ASSIGNMENT =>
In which lines of the data does the string "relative" appear? Copy every one.

BEGIN EXERCISE DATA

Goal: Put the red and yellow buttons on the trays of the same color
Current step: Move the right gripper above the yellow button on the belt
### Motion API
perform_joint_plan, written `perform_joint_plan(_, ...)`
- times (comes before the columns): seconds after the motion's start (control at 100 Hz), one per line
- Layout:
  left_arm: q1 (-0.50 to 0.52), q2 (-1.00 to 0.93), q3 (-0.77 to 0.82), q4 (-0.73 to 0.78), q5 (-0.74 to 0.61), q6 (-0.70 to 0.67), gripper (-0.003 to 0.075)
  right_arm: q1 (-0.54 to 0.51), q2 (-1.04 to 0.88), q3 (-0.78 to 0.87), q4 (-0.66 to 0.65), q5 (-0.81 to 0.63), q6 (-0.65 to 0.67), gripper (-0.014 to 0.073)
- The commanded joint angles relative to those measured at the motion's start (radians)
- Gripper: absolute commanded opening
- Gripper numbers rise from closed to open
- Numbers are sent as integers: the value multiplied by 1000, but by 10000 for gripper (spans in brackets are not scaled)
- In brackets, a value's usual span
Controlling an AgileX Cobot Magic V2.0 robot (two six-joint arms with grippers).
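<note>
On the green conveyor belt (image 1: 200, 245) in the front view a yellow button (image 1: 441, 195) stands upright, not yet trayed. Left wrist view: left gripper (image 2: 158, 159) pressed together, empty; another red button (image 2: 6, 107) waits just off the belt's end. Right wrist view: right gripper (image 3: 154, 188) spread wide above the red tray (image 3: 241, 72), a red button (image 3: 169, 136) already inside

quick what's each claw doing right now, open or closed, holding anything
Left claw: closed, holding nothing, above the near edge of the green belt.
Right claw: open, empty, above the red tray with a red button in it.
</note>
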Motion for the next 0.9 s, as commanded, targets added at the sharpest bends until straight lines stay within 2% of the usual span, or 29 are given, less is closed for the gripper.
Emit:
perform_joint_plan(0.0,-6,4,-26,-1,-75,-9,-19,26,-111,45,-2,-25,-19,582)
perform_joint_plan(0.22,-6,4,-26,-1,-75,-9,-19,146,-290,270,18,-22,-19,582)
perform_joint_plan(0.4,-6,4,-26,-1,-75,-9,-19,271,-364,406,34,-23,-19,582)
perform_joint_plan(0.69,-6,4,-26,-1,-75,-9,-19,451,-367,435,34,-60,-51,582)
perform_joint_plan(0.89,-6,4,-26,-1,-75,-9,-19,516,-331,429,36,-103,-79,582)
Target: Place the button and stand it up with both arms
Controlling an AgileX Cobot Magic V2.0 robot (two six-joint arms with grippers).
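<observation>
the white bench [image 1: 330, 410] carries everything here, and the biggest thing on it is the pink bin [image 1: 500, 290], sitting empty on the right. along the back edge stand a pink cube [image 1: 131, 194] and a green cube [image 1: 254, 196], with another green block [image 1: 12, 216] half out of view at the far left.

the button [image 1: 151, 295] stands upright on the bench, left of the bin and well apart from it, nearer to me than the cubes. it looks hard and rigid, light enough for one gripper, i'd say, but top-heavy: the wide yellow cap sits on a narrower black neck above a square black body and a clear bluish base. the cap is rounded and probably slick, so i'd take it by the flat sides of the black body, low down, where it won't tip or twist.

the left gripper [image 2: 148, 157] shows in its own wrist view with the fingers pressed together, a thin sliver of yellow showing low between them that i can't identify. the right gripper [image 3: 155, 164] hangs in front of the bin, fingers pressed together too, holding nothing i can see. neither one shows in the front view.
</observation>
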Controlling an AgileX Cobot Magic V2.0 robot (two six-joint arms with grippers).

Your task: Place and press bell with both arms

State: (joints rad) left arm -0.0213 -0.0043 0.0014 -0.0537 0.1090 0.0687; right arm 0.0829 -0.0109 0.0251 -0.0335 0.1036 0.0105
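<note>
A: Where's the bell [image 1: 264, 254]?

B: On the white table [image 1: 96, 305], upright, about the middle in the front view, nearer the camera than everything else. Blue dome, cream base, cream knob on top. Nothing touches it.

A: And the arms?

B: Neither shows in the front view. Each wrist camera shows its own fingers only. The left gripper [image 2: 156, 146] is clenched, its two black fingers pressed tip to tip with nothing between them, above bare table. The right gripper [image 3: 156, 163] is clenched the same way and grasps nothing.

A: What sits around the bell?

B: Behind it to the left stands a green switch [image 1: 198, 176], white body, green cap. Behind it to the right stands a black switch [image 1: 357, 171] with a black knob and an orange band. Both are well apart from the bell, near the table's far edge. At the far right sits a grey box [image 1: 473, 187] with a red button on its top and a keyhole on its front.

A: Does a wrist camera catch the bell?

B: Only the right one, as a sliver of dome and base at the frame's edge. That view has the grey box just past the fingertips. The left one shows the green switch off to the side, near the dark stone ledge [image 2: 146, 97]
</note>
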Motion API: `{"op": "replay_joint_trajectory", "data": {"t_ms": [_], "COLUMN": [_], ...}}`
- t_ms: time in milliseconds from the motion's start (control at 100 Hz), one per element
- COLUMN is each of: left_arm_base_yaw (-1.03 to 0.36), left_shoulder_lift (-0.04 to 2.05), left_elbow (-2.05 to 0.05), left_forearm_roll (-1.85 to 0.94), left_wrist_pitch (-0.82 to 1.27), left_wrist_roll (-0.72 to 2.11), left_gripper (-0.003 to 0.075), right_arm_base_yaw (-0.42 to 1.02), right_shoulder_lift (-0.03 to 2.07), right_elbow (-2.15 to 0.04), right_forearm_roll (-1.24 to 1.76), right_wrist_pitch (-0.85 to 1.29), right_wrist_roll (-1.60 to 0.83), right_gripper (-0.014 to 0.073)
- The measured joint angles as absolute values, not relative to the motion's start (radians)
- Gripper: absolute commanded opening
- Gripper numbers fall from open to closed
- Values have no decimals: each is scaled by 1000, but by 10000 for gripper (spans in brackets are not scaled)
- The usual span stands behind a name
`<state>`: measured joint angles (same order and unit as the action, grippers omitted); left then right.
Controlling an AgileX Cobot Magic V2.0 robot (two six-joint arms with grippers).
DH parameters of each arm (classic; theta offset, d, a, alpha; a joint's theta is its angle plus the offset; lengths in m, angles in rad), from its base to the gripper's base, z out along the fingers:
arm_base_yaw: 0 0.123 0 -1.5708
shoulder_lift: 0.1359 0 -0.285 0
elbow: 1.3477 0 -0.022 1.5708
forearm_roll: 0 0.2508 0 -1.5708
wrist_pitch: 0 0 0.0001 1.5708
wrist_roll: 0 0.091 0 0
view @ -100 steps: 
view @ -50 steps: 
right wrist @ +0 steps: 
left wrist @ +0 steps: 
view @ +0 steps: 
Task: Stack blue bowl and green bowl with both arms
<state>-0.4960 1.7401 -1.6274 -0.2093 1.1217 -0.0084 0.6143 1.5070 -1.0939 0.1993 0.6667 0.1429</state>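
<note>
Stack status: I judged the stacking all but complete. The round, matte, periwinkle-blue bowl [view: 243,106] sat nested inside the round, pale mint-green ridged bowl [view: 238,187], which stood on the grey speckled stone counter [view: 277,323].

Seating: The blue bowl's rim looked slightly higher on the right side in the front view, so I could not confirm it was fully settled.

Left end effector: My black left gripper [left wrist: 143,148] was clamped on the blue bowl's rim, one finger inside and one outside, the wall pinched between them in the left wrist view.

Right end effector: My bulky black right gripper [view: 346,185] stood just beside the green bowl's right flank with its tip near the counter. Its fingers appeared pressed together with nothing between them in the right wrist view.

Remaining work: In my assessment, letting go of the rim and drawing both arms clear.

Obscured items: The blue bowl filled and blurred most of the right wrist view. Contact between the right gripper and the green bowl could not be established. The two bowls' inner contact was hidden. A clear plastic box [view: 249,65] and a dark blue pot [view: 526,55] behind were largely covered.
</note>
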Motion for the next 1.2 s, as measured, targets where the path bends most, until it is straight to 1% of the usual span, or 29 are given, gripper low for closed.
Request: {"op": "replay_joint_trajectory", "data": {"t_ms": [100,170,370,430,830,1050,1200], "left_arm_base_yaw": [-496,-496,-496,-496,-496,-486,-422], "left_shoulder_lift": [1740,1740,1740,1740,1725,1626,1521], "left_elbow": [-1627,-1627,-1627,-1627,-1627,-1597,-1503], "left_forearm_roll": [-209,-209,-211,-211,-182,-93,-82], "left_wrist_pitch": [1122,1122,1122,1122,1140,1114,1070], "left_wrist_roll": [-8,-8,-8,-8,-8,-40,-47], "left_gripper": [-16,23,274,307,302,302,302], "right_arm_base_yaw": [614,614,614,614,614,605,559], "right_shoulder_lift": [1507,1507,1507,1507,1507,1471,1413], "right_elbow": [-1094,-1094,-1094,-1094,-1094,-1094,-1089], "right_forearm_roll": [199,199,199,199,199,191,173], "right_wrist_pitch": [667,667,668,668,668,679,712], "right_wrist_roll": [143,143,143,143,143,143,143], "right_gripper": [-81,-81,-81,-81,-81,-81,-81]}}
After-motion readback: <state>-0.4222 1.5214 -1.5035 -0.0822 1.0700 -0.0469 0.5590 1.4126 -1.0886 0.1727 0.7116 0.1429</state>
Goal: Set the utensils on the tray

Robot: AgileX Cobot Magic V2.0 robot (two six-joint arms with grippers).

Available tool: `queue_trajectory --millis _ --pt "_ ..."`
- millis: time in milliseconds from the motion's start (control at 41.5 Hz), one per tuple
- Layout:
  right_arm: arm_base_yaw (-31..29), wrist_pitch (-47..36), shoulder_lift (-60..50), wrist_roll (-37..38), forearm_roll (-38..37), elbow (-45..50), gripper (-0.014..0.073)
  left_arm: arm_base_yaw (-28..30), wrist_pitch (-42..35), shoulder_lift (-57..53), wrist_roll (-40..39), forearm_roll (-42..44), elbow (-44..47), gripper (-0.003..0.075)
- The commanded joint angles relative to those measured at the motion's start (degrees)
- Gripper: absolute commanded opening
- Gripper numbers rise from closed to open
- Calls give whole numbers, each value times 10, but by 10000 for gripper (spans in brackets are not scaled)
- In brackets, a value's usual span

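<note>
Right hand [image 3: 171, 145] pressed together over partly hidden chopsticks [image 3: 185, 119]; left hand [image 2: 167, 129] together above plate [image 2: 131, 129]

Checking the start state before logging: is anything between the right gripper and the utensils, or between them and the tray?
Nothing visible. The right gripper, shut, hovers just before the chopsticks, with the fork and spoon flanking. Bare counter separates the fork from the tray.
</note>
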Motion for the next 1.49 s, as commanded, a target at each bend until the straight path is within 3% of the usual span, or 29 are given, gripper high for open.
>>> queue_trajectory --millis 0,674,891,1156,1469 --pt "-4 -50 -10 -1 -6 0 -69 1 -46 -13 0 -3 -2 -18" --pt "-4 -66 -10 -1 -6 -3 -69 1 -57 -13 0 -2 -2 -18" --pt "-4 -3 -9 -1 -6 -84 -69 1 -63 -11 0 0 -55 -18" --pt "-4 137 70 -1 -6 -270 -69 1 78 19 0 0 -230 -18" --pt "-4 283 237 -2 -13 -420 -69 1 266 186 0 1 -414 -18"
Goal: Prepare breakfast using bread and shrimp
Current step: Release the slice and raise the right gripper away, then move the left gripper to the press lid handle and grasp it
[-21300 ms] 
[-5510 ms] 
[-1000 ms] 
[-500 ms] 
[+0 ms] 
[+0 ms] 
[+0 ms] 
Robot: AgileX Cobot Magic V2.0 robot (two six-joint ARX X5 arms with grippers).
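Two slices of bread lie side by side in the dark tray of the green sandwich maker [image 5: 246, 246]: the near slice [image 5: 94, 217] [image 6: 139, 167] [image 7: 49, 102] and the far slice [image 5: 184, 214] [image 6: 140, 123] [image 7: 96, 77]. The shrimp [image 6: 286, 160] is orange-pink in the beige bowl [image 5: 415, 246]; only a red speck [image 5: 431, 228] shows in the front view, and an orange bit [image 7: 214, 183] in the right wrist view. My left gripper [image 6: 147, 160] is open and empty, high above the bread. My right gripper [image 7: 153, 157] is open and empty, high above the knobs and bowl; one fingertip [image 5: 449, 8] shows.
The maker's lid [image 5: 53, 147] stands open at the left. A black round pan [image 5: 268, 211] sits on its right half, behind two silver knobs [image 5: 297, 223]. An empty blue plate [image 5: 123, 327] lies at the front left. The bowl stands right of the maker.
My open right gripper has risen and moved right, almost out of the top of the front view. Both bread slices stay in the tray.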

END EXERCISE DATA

WRITTEN RESPONSE =>
- The commanded joint angles relative to those measured at the motion's start (radians)
- The measured joint angles as absolute values, not relative to the motion's start (radians)
- The commanded joint angles relative to those measured at the motion's start (degrees)

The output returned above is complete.